- Work task -
Copy out all lines from the material that contain the string "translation".

- Source material -

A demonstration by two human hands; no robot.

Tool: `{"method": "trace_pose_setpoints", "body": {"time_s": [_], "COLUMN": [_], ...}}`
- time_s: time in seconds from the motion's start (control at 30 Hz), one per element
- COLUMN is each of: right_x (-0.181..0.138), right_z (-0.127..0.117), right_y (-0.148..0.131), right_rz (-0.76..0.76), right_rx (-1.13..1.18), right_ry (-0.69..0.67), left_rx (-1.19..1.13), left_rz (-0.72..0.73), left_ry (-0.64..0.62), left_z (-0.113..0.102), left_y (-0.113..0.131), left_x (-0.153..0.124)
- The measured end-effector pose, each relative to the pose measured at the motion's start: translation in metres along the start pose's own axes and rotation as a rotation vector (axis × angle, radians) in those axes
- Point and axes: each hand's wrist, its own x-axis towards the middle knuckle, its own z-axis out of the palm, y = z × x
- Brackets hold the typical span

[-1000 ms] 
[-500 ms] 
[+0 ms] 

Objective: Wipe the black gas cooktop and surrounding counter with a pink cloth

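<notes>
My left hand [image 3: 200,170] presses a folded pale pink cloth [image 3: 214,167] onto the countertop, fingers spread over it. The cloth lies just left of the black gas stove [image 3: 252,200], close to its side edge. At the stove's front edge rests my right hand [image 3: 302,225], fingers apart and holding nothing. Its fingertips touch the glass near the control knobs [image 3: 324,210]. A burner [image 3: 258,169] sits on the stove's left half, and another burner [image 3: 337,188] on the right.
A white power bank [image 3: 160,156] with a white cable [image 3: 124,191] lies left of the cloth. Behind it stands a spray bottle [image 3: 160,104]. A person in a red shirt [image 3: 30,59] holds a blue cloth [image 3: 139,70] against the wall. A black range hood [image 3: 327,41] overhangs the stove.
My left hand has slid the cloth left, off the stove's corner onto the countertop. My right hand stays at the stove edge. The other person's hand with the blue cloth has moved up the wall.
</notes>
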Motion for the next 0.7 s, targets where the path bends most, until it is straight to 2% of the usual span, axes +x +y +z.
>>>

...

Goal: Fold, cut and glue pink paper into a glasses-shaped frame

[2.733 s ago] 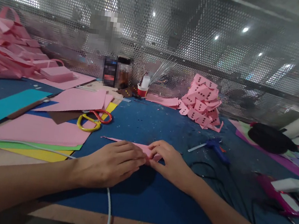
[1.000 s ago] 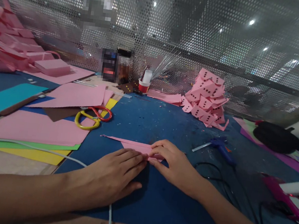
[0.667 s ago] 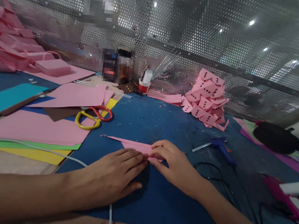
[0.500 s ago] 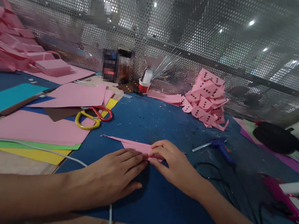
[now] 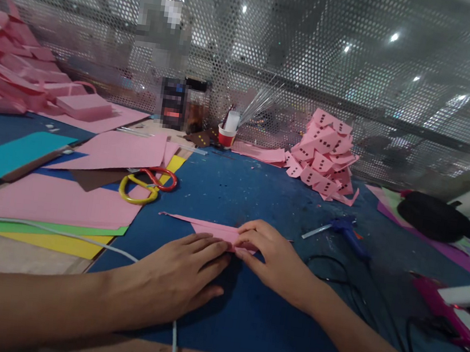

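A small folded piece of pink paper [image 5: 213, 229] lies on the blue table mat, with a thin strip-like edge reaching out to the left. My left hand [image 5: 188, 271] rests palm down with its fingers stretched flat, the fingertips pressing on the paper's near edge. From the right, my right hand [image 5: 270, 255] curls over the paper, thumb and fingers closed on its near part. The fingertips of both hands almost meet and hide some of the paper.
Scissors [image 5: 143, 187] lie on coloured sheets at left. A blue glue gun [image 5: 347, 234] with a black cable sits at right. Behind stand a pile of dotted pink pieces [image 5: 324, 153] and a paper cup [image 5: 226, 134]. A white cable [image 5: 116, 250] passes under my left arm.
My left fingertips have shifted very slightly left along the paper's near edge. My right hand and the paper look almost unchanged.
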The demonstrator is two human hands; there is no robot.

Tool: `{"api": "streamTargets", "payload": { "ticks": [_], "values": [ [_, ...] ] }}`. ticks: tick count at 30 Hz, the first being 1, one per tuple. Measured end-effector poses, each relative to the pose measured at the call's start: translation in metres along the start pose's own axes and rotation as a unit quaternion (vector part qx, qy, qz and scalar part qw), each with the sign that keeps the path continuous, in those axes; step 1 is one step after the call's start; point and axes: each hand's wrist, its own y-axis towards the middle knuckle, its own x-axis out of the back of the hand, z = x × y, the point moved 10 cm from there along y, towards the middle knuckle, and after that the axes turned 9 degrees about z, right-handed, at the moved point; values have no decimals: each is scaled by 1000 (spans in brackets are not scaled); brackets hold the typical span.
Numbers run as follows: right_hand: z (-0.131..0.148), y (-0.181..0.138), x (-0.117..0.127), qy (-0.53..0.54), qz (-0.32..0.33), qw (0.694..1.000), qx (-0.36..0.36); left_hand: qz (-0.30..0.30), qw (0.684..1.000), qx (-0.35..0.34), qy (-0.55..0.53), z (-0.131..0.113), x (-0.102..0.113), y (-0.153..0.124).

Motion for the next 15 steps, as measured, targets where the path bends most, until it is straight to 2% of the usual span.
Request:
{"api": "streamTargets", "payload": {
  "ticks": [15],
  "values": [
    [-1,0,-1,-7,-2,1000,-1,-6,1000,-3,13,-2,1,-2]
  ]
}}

- Answer to this problem -
- The measured end-effector pose, each relative to the pose measured at the motion's start: translation in metres along the start pose's own axes and rotation as a rotation vector (axis × angle, radians) in those axes
Tool: `{"api": "streamTargets", "payload": { "ticks": [_], "values": [ [_, ...] ] }}`. ticks: tick count at 30 Hz, the first being 1, one per tuple. Measured end-effector poses, each relative to the pose measured at the call's start: translation in metres along the start pose's own axes and rotation as a unit quaternion (vector part qx, qy, qz and scalar part qw), each with the sign that keeps the path continuous, in those axes; step 1 is one step after the call's start; point and axes: each hand's wrist, its own y-axis towards the middle knuckle, its own x-axis out of the back of the hand, z = x × y, the point moved 10 cm from there along y, towards the middle knuckle, and after that the axes turned 9 degrees about z, right-handed, at the moved point; values have no decimals: each is scaled by 1000 (spans in brackets are not scaled); brackets hold the typical span.

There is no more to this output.